What is wanted is the full listing, word for word, without its pictures.

-.-.-

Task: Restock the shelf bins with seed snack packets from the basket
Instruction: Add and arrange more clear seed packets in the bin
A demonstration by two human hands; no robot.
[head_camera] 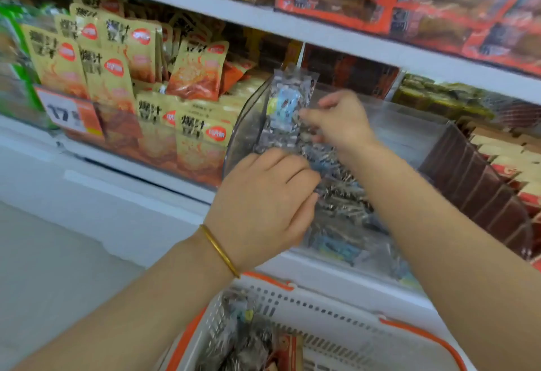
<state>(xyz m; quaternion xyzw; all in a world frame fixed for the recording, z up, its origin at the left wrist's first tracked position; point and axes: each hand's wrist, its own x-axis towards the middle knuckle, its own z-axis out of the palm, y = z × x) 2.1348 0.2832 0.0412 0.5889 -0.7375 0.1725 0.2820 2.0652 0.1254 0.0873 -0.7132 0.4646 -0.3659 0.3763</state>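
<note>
Head view: at the far left, green packets [11, 57] are stacked on the shelf. Beside them, yellow packets [117, 78] are held behind a clear front that carries a price tag [70, 114]. Next to the right, a clear bin [248, 124] is partly filled with seed snack packets [342, 198] lying flat in a pile. The left hand [263, 198], with a gold bracelet [219, 249] at the wrist, is curled over the near part of that pile, fingers and thumb closed round some of the packets. An upright packet [288, 98] is stood near the bin's left wall and is pinched at its right edge by the right hand [339, 120], though the grip is blurred. Further right, brown boxes [474, 183] are lined in a row. Below the hands, a white basket [336, 309] with orange handles is seen, with spare packets [251, 341] lying in it.
</note>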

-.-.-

= Task solution =
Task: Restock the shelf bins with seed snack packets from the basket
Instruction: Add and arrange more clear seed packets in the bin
A demonstration by two human hands; no robot.
[head_camera] 
<state>(xyz m; quaternion xyzw; all in a world frame fixed for the recording, z up, its origin at the left wrist's first tracked position; point and axes: each hand's wrist, its own x-axis towards the middle knuckle, its own z-axis out of the palm, y = z × x) 2.1348 0.2832 0.0412 0.5889 -0.7375 0.1725 0.2820 2.0652 0.1254 0.0873 -0.7132 0.4646 -0.3659 0.3763</state>
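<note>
Head view: at the far left, green packets [11, 57] are stacked on the shelf. Beside them, yellow packets [117, 78] are held behind a clear front that carries a price tag [70, 114]. Next to the right, a clear bin [248, 124] is partly filled with seed snack packets [342, 198] lying flat in a pile. The left hand [263, 198], with a gold bracelet [219, 249] at the wrist, is curled over the near part of that pile, fingers and thumb closed round some of the packets. An upright packet [288, 98] is stood near the bin's left wall and is pinched at its right edge by the right hand [339, 120], though the grip is blurred. Further right, brown boxes [474, 183] are lined in a row. Below the hands, a white basket [336, 309] with orange handles is seen, with spare packets [251, 341] lying in it.
</note>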

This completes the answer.